→ **ASSIGNMENT**
Print the data in full, exactly as it reads.

→ **DATA BLOCK**
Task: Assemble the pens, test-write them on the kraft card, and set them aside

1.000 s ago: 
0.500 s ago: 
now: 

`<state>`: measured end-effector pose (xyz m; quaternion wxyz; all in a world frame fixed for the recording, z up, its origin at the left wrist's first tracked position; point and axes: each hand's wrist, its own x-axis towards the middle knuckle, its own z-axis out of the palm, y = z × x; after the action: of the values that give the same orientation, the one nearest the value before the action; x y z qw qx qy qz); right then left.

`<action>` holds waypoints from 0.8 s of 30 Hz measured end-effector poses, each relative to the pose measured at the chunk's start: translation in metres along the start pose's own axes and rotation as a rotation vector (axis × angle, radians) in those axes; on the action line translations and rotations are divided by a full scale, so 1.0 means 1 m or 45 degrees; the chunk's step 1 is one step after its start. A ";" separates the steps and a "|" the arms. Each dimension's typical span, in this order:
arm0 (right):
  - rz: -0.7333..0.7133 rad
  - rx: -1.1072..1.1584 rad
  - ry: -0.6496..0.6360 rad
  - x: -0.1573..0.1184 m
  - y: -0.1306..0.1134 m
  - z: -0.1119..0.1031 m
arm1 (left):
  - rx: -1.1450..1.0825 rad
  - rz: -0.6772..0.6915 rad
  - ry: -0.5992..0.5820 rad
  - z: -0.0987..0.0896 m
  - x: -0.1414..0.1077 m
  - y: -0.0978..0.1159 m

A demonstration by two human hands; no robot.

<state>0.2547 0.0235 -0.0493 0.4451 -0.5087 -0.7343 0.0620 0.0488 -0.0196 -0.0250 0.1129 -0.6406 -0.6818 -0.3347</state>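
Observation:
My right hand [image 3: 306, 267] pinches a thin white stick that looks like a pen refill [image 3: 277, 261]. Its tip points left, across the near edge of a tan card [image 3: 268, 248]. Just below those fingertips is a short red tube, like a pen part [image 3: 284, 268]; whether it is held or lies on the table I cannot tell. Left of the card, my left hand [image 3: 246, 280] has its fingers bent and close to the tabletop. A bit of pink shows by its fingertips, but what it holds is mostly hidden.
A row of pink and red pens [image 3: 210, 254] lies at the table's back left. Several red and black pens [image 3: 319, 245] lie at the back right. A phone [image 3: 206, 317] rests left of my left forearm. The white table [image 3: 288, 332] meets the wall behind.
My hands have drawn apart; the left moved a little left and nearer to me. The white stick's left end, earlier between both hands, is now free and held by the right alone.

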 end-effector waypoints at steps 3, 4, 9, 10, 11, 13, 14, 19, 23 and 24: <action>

→ **EXERCISE ANSWER**
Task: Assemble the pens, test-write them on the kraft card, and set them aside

1.000 s ago: 
0.500 s ago: 
now: 

`<state>`: measured end-effector pose (xyz m; quaternion wxyz; all in a world frame fixed for the recording, z up, its origin at the left wrist's first tracked position; point and axes: each hand's wrist, its own x-axis towards the middle knuckle, its own z-axis out of the palm, y = z × x; after the action: of the values that give the same orientation, the one nearest the value before the action; x y z qw qx qy qz); right then left.

`<action>` holds waypoints from 0.8 s of 30 Hz measured end-effector poses, each relative to the pose measured at the chunk's start: translation in metres along the start pose's own axes and rotation as a rotation vector (axis × angle, radians) in those axes; on the action line translations and rotations are divided by a full scale, so 1.0 means 1 m or 45 degrees; the chunk's step 1 is one step after its start. A ";" separates the steps and a "|" the arms. Each dimension's typical span, in this order:
arm0 (right):
  - rz: -0.7333..0.7133 rad
  - rx: -1.1072..1.1584 rad
  - ry: -0.6496..0.6360 rad
  - x: -0.1573..0.1184 m
  - y: -0.1306..0.1134 m
  - z: -0.1119..0.1031 m
arm1 (left):
  - rx: -1.1450..1.0825 rad
  - rz: -0.6772..0.6915 rad
  - ry: -0.5992..0.5820 rad
  - z: -0.0987..0.0896 m
  - x: -0.1414..0.1077 m
  - y: -0.0978..0.1159 m

A demonstration by two human hands; no robot.

<state>0.2547 0.0235 -0.0493 0.4451 -0.5087 -0.7343 0.0620 0.0488 -0.0196 -0.0250 0.1129 -0.6406 -0.6818 -0.3347</state>
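Observation:
My right hand [image 3: 306, 267] pinches a thin white stick that looks like a pen refill [image 3: 277, 261]. Its tip points left, across the near edge of a tan card [image 3: 268, 248]. Just below those fingertips is a short red tube, like a pen part [image 3: 284, 268]; whether it is held or lies on the table I cannot tell. Left of the card, my left hand [image 3: 246, 280] has its fingers bent and close to the tabletop. A bit of pink shows by its fingertips, but what it holds is mostly hidden.
A row of pink and red pens [image 3: 210, 254] lies at the table's back left. Several red and black pens [image 3: 319, 245] lie at the back right. A phone [image 3: 206, 317] rests left of my left forearm. The white table [image 3: 288, 332] meets the wall behind.
My hands have drawn apart; the left moved a little left and nearer to me. The white stick's left end, earlier between both hands, is now free and held by the right alone.
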
 end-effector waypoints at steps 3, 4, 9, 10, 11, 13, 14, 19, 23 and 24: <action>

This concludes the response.